La Stampa 23.1.19
Primo colpo giudiziario al decreto Salvini
“Non sia retroattivo”
di Giuseppe Salvaggiulo
Arriva
dalla Procura generale della Cassazione il primo colpo giudiziario al
decreto sicurezza, fiore all’occhiello del ministro dell’Interno Matteo
Salvini. Secondo i magistrati le nuove e restrittive regole sulla
concessione dei permessi umanitari ai migranti non sono applicabili alle
domande presentate prima dell’entrata in vigore del decreto e non
ancora decise con sentenze definitive. Questo orientamento emerge da una
requisitoria appena depositata, di cui «La Stampa» è in grado di
rivelare il contenuto. Se consolidato, ridurrebbe la portata del decreto
Salvini ai migranti arrivati non prima della fine del 2018. E quindi ai
359 sbarcati nel dicembre 2018 ma non ai 2327 del dicembre 2017 e agli
8428 del dicembre 2016. Insomma a una minoranza di casi, dato il crollo
di sbarchi registrato l’anno scorso.
Il caso riguarda il migrante
R. M, arrivato dal Bangladesh.

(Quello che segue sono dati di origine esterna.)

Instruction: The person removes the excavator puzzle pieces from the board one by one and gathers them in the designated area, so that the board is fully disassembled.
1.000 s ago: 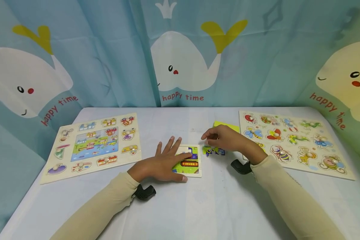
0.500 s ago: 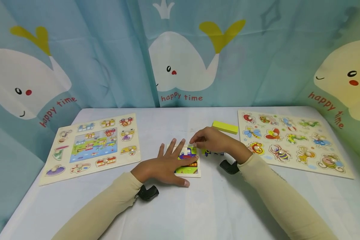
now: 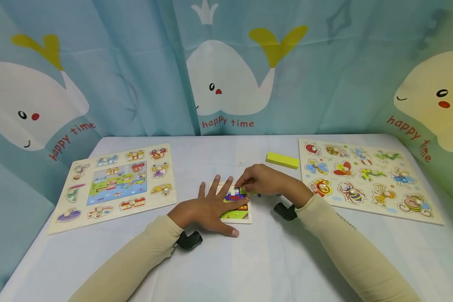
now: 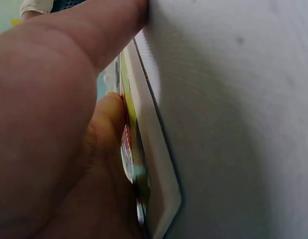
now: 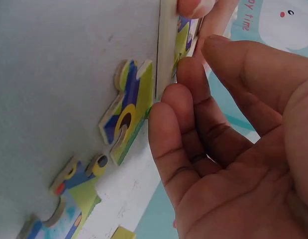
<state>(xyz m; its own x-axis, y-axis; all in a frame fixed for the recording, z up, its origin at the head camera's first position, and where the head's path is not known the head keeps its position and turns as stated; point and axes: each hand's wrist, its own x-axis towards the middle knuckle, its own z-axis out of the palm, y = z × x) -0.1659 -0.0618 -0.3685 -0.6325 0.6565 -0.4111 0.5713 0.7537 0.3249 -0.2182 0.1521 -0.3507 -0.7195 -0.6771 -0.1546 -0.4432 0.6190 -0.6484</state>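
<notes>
Puzzle board (image 3: 250, 214), one, sits by two loose pieces (image 5: 129, 107), left grip (image 3: 208, 209) splayed atop, right grip (image 3: 268, 181) I can't tell.

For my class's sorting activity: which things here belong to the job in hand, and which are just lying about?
Belonging to the job:
framed jigsaw
loose jigsaw pieces beside it
left hand, spread over the jigsaw
right hand, at its far right corner

Apparently just lying about:
vehicle peg puzzle, left
bug peg puzzle, right
yellow block
</notes>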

Dice che il suo Paese, come certificato
da un rapporto di Amnesty International del 2013, «è altamente insicuro»
e «non sono garantiti i diritti fondamentali dell’individuo», per cui
se rimpatriato «si troverebbe in condizioni di particolare
vulnerabilità». La Corte di Appello di Firenze gli concede il permesso
di soggiorno per motivi umanitari, valorizzando il fatto che R. M. ha
trovato un lavoro durante il processo e pertanto «è inserito nel
contesto sociale». Il ministero dell’Interno fa ricorso contestando la
motivazione.
La Procura generale ricostruisce la materia alla luce
del decreto Salvini, che «ha eliminato la clausola generale contenente i
presupposti per il rilascio della protezione umanitaria» riducendola a
casi tassativi e limitati: sfruttamento sul lavoro, motivi sanitari
particolarmente gravi, eccezionali calamità, atti di speciale valore
civile. Dunque la questione è se al migrante R. M. - e a tutti quelli
nelle sue condizioni, arrivati in Italia prima del decreto Salvini - si
applichino le vecchie o le nuove regole. Secondo la Procura generale, il
diritto alla protezione umanitaria ha una base costituzionale
nell’articolo 10 terzo comma, che lo colloca tra i «diritti umani
inviolabili»: preesiste alla legge, che può solo riconoscerlo in capo a
una persona, ma non crearlo o distruggerlo.
Questa ricostruzione
porta la Procura generale a concludere per la «non applicabilità della
nuova disciplina alle vicende umane sorte nel vigore della legge
antecedente» e ancora pendenti. In quei casi, il migrante «può e deve
contare sul corredo normativo esistente al momento della presentazione
della domanda». Nel senso della irretroattività del decreto Salvini
militano anche diverse sentenze della Corte dei diritti dell’uomo di
Strasburgo e della Corte costituzionale. Tanto più, scrive la Procura
generale, di fronte a «dolorose vicende umane». Diversamente
argomentando, si discriminerebbero i migranti in base alla lungaggine e
all’imprevedibilità della giustizia italiana, un fattore «puramente
casuale e legato a fattori imponderabili». Il che contrasterebbe con la
Costituzione.
Il documento della Procura generale si muove nella
direzione di confermare una posizione decisamente garantista sul diritto
d’asilo, maturata dalla Suprema Corte negli ultimi anni. Ma la
questione è controversa, anche tra i magistrati. Finora i tribunali si
sono divisi: una maggioranza per l’irretroattività del decreto Salvini;
alcuni (Firenze, Campobasso) per la generalizzata applicabilità, che
comporta anche il diniego del beneficio del gratuito patrocinio legale.
Oltre
alle intrinseche ragioni giuridiche, vanno considerate le inevitabili
conseguenze politiche della decisione. L’arrivo di Salvini al Viminale
ha già comportato una svolta nell’orientamento delle commissioni
amministrative che a livello provinciale decidono sulle domande dei
migranti, grazie a una direttiva del 4 luglio 2018 che ha anticipato il
decreto sicurezza. L’effetto è stato un crollo dei permessi concessi:
dal 42% al 18%. In particolare quelli per ragioni umanitarie, su cui si
deve pronunciare ora la Cassazione, sono calati dal 25% al 3%. Se la
prima sezione della Suprema Corte condividerà la tesi della Procura
generale, oltre a R. M. restituirà la possibilità di ottenere un
permesso umanitario ad almeno 150 mila migranti secondo una stima
dell’Asgi, l’associazione per gli studi giuridici sull’immigrazione.